Re: objrmap-core-1 (rmap removal for file mappings to avoid 4:4 in <=16G machines)

From: Andrea Arcangeli
Date: Tue Mar 09 2004 - 10:22:20 EST


On Tue, Mar 09, 2004 at 08:47:47AM +0100, Ingo Molnar wrote:
>
> * Andrea Arcangeli <andrea@xxxxxxx> wrote:
>
> > I agree that works fine for Oracle, that's becase Oracle is an extreme
> > special case since most of this shared memory is an I/O cache, this is
> > not the case of other apps, and those other apps really depends on the
> > kernel vm paging algorithms for things more than istantiating a pte
> > (or a pmd if it's a largepage). Other apps can't use mlock. Some of
> > these apps works closely with oracle too.
>
> what other apps use gigs of shared memory where that shared memory is
> not an IO cache?

another >50b company, there aren't that many

> > dropping pte_chains through mlock was suggested around april 2003
> > originally by Wli and I didn't like that idea since we really want to
> > allow swapping if we run short of ram. [...]
>
> dropping pte_chains on mlock() we implemented in RHEL3 and it works fine
> to reduce the pte_chain overhead for those extreme shm users.

that's ok for oracle, but it's far from being an acceptable solution to
all critical apps.

> mind you, it still doesnt make high-end DB workloads viable on 32 GB
> systems. (and no, not due to the pte_chain overhead.) 3:1 is simply not
> enough at 32 GB and higher [possibly much ealier, for other workloads].
> Trying to argue otherwise is sticking your head into the sand.

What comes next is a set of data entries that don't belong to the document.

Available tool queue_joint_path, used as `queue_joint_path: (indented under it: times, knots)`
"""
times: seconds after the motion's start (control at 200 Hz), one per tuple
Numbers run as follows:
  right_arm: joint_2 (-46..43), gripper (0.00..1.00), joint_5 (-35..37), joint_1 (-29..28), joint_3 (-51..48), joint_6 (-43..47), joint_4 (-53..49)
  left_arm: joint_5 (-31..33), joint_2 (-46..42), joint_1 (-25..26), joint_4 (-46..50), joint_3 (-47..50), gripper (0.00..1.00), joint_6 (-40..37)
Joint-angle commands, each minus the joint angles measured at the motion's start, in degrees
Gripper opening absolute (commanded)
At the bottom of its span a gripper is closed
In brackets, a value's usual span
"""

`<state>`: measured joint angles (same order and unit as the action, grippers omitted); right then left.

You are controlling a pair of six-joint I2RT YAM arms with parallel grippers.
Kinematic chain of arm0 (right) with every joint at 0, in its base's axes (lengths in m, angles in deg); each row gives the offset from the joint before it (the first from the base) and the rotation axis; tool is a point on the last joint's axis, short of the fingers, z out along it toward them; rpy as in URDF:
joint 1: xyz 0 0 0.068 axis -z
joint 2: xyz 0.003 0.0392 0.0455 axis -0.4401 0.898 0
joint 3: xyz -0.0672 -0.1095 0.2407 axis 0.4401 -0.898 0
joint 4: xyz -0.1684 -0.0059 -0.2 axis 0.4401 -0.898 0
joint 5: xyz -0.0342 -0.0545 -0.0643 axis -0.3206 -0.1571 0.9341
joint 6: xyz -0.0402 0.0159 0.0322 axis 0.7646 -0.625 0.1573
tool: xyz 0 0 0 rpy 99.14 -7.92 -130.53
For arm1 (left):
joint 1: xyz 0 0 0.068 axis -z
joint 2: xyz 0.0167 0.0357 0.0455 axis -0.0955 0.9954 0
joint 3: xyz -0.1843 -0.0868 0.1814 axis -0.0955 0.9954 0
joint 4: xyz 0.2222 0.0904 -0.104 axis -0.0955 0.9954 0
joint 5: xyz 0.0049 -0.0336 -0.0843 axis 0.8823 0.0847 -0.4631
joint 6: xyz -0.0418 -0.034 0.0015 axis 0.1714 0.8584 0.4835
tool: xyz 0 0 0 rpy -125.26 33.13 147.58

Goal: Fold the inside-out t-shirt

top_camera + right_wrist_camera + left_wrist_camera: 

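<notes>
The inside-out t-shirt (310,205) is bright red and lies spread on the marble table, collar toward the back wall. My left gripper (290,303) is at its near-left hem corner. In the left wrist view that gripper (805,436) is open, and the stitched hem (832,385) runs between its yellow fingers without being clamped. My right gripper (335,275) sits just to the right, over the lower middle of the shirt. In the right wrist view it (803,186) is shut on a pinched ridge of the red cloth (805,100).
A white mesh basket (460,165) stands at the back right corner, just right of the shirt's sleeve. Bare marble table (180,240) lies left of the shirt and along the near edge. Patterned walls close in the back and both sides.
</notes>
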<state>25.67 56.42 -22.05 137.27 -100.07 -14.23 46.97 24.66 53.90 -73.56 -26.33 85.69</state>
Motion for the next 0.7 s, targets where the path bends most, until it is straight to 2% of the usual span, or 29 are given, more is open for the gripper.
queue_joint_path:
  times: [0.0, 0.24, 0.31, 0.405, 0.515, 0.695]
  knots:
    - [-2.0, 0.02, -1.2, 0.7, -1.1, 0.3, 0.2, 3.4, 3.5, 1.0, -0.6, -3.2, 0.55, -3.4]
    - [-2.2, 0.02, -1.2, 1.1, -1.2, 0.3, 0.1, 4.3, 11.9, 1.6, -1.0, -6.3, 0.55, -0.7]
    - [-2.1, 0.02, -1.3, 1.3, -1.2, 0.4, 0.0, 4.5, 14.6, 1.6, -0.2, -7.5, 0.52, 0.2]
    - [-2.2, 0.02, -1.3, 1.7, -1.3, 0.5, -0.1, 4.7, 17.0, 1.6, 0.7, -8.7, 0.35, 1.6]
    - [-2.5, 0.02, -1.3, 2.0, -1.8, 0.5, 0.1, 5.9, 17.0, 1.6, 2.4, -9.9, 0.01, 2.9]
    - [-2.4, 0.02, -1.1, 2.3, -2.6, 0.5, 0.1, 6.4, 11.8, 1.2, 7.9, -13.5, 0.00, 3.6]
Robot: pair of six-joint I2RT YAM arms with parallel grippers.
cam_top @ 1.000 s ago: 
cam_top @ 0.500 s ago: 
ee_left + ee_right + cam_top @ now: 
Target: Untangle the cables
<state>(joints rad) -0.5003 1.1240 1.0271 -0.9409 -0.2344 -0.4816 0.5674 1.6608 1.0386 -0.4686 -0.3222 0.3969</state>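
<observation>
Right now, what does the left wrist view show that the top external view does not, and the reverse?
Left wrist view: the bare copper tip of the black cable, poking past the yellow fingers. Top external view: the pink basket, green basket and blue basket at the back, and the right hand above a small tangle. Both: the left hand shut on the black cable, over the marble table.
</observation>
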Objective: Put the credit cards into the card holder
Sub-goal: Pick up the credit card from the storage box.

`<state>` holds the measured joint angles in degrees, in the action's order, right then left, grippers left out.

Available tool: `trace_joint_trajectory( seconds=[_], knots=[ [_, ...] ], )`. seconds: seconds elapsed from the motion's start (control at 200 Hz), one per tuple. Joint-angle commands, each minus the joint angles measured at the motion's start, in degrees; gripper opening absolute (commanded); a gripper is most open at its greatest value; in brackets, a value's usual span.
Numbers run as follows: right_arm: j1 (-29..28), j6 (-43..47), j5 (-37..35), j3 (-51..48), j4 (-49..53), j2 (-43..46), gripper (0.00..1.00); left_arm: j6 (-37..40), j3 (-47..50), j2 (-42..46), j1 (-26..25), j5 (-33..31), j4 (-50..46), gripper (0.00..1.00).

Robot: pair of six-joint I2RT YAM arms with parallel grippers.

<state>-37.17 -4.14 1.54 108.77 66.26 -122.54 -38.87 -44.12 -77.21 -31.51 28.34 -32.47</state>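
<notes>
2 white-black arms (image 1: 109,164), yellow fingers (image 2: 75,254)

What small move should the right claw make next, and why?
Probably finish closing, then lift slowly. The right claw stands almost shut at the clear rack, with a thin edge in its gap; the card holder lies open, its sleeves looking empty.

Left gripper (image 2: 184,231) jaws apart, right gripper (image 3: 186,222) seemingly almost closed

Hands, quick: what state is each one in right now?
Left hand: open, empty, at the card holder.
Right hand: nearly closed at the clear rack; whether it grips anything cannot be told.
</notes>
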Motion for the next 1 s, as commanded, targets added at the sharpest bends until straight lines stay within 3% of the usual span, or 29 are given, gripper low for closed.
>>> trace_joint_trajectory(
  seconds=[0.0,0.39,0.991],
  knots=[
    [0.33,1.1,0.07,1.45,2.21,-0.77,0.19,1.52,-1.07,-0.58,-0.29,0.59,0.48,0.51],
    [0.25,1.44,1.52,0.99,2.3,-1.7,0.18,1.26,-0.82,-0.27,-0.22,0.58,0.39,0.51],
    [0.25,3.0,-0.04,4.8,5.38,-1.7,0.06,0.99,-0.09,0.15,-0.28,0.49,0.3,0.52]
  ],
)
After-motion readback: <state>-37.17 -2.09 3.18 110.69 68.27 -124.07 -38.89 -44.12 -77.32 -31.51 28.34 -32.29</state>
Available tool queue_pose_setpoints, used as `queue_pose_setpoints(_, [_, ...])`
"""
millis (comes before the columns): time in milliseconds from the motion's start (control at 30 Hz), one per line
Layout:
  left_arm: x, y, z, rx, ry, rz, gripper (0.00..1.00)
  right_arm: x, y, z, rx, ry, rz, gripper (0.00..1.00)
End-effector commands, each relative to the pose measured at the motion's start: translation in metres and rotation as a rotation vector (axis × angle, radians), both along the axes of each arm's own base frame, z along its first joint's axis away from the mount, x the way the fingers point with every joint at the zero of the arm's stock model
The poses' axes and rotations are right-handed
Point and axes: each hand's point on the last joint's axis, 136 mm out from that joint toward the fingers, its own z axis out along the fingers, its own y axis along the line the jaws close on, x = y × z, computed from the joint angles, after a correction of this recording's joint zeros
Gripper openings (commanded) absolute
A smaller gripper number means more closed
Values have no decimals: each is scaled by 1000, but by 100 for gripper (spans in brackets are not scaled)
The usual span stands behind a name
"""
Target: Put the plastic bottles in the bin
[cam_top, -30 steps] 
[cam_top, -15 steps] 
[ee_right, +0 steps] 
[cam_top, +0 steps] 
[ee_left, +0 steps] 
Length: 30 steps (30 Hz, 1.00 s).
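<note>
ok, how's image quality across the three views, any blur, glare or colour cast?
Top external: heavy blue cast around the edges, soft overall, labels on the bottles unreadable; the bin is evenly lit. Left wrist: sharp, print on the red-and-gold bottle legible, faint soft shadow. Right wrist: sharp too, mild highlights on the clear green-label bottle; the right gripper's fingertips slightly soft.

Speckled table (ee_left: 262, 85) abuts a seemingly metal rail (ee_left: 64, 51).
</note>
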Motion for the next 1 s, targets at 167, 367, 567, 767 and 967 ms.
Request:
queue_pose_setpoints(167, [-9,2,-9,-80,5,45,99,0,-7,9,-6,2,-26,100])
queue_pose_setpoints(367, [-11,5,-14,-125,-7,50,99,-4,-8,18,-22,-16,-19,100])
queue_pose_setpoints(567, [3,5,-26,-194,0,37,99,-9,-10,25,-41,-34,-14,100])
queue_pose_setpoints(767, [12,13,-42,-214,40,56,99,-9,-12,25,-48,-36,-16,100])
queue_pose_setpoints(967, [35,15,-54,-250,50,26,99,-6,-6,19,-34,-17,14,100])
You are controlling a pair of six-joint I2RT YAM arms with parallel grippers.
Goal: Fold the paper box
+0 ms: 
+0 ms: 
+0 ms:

then either we run different software or your vm is inferior, it's as
simple as that. I'm not just guessing, this stuff run for a very long
time, we've even triggered bugs outside the kernel that were never
reproducible until we did, now fixed (not a linux issue) and there was
no zone-normal shortage at all that I can remeber, not a single kernel
glitch was experienced during the 32G tests.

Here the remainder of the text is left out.